# Best way of combatting annoying body odour?



## Fletch68 (Mar 17, 2013)

Some say use deoderant, some say don't use deoderant. Sometimes the smell remains on my clothing even after washing. I bathe and shower every day and always use Lynx deoderant. Plenty of it. Mind you it has only been one person that has mentioned it.


----------



## Southern Karate Guy (Feb 27, 2014)

Diet can cause it at times , have know peeps who suffererd badly with it


----------



## tintop666 (Jul 2, 2013)

I tend to use anti persperant blocks the paws as deodorant just tries to hide the smell lol, sure or lynx fies the job for me.


----------



## Dagman72 (Apr 2, 2009)

I know people have botox injections to help stop sweating, unsure if that helps but you could look into this.


----------



## Diced&amp;Sliced (Aug 10, 2013)

Dont go next to your friend's after leg day bro.


----------



## Asouf (Jul 10, 2010)

Maybe the annoying body odour they are referring too IS the Lynx (and plenty of it)

Try something less 'in your face' like Sure with an antiperspirant


----------



## Mark2021 (Apr 13, 2012)

If you sweat alot use driclor once or twice a week before bed and was off in the morning. This will freeze your sweat glands.

Use deordorant and try wash as many times a day as you can?

See your doc too?


----------



## Goosh (Jun 24, 2012)

Use an antiperspirant and not Lynx. Lynx simply masks the smells whereas something like Sure for Men or Nivea for Men actually combat the odour.

The best thing I ever used was a thing called Pit-Roc. Whack it on after a shower/bath before bed and let it dry, then go to sleep. It covers the pores up and stops you sweating and will also stop a lot of the odour.


----------



## Milky (Nov 30, 2008)

my wife occasionally uses some stuff called Drilclor ( l think that's the name )

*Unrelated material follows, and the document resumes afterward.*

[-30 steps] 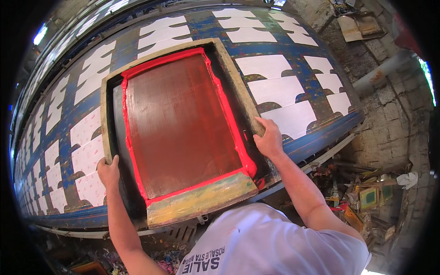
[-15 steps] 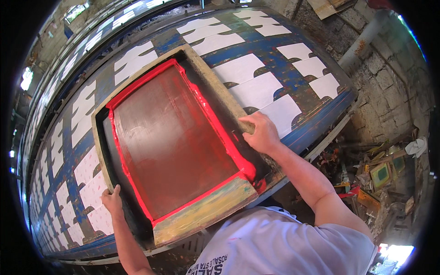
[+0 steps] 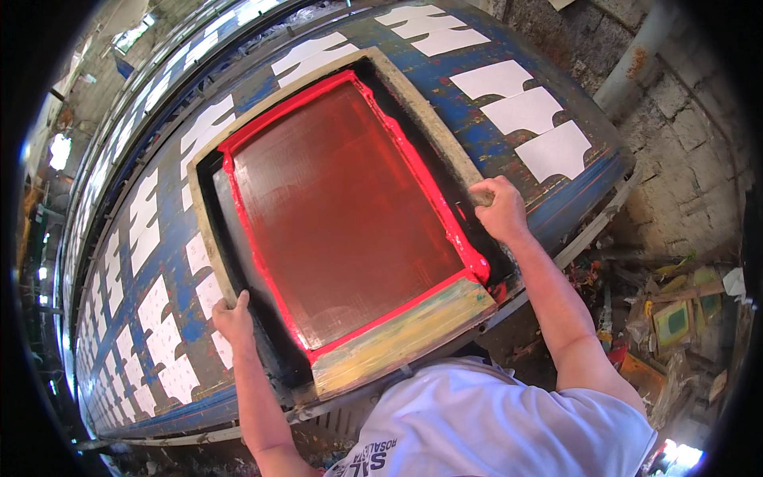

Stops her sweating completely.

Personally if l don't use deodourant l stink within hours for some reason.


----------



## Goosh (Jun 24, 2012)

Mark2021 said:


> If you sweat alot use driclor once or twice a week before bed and was off in the morning. This will freeze your sweat glands.
> 
> Use deordorant and try wash as many times a day as you can?
> 
> See your doc too?


Diclor is the dogs too


----------



## Ian_Montrose (Nov 13, 2007)

If it's only one person that's mentioned it you might get a second opinion before getting too worked up about it. They may just be extra sensitive or maybe even taking the mick.


----------



## itsluke (Jul 25, 2013)

don't go near a person with a body odour too, as some of it may rub into you. or if you sweat too much, ask what your gp can do about it.


----------



## Greenspin (Dec 27, 2010)

OP, if you use Driclor (or anything with aluminium chloride hexahydrate in it) beware that after the second/third consecutive night of wearing it, it itches like fcuk, pmsl. 2-3 times a week on non-consecutive days works a treat. But if your body oder is as a result of general bad hygiene, diet etc, then the Driclor will only help with sweating, not the smell.


----------



## Sambuca (Jul 25, 2012)

0% alcohol roll on IS THE WAY FORWARD <<<<< the alcohol is what causes the smell


----------



## resten (Apr 4, 2012)

Mate, you're not at fault here, society as it fault. People should just accept you for who you are. I'm here for you


----------



## Ballin (Aug 24, 2011)

Sure Quantum get the job done mate no problems there and it does actually last for 24 hours.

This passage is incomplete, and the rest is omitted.